A male German shepherd bites a man by the hand.

Rabies Updates

Overview

Rabies is a zoonotic, vaccine-preventable viral disease that causes damage to the brain and spinal cord in infected animals and humans. A zoonotic disease is a disease that can be transmitted between animals and humans. Rabies is nearly 100% fatal once symptoms appear.

The rabies virus is spread to humans and other animals through contact with saliva of infected animals. Bites or scratches or licks to wounds, grazes, broken skin, or to the lining of the mouth and nose are examples of unsafe contact. Human-to-human transmission is not known apart from rare cases associated with organ transplantation. Most human rabies cases in South Africa are linked to rabid domestic dogs.

As in animals, rabies in humans can present in the furious (hyperactive/agitated) or paralytic (dumb) forms. The common signs and symptoms of rabies include discomfort or pain at the site of the (previous) wound, fever, headache nausea and vomiting. This rapidly progress to signs of neurological dysfunction, which may include changed behavior, anxiety, confusion, and agitation.

People with rabies can also display hypersalivation, aerophobia (fear of air) and hydrophobia (fear of water). Some people may have localized weakness, paralytic syndromes, which eventually progress to coma and death. Rabies is a fatal infection in humans and only exceptionally rare cases of survival have been reported to date.

In South Africa, mostly domestic dogs are diagnosed with rabies. Other animals may also be infected with the virus, including domestic livestock (such as cattle and sheep) and wildlife (such as jackal). Rabies is not typically reported from small rodents such as mice and rats. It is also not reported from birds or reptiles. There are no rabies viruses reported in bats in South Africa. There are however, “rabieslike” viruses reported rarely in some species of bats and have related to two human rabies cases in South Africa in the past 40 years.

Recent Updates
FAQ
Most frequent questions and answers about Rabies

In the past ten years, rabies has been reported mostly in domestic dogs from areas in the KwaZuluNatal, Eastern Cape and Limpopo provinces. It is important to note, that outbreaks of rabies in domestic dogs may however occur in any area of South Africa where unvaccinated domestic dogs present a susceptible population for transmission of the virus. Rabies is reported from mongoose,
black-backed jackal, and bat-eared fox in other areas of South Africa.

Sporadic cases involving other domestic and wildlife species are also reported from time-to-time. Human rabies cases are usually reported from areas where domestic dog rabies is found.

If no post-exposure prophylaxis is given, an infected person may start experiencing symptoms 1 to 3 months after exposure. In rare cases, symptoms can develop after 14 weeks or after more than six months, following an exposure. Very short incubation periods have been rarely recorded in cases with facial wounds or wounds in other highly innervated areas of the body.

Rabies can be controlled by vaccinating dogs (and cats) and thereby protecting those animals and also decreasing the risk of human exposure to the virus. All domestic dogs and cats should be vaccinated against rabies from 12 weeks of age and again 12 months later, and then every 1-3 years.
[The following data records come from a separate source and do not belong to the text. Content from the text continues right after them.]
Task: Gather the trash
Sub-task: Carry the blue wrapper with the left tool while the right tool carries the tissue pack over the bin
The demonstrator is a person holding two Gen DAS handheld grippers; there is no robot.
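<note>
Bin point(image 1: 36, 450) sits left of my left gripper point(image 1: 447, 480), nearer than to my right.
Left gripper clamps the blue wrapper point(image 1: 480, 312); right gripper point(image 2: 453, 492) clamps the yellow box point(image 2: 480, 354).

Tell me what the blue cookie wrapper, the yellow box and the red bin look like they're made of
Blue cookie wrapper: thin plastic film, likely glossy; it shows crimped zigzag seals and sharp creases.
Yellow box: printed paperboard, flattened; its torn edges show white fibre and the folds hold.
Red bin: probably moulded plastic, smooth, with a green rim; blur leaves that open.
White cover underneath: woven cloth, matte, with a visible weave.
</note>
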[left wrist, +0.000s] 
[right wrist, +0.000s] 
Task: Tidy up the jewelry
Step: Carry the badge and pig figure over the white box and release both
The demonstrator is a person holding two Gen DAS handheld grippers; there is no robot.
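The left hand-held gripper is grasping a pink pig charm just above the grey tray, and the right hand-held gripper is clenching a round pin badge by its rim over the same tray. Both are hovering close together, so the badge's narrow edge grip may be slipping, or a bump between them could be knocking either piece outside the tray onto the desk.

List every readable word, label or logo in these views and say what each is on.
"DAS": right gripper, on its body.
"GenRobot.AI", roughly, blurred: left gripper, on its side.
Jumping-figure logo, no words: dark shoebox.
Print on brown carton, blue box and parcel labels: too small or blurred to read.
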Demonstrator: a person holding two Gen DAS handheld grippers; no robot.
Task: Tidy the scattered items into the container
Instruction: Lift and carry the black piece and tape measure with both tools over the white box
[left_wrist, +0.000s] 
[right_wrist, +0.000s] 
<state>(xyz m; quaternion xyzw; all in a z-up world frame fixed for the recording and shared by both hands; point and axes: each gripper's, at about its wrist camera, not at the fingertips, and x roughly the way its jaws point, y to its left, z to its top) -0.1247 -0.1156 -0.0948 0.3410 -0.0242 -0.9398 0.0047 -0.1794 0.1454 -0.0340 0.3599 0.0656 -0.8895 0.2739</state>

Once exposure has occurred, rabies infection in humans can be prevented by prompt administration of rabies post-exposure prophylaxis (PEP) following exposure to rabid or suspected rabies-infected animals.

Wound washing is an effective first-aid treatment against rabies. Wash all wounds and scratches immediately with soap or detergent and flush them thoroughly for about 5-10 minutes with water.

Seek immediate medical treatment with post-exposure prophylaxis, which will be given in accordance with the category of exposure. Immediately contact veterinary services or your animal health technician to assess the suspected rabid animal. Do not attempt to approach or capture the animal yourself.

Rabies disease in humans is diagnosed using PCR on saliva, cerebrospinal fluid and/or skin samples ante-mortem. Post–mortem investigations involve antigen testing of brain samples. More information on submission of samples and available tests are available from the disease index page on this website.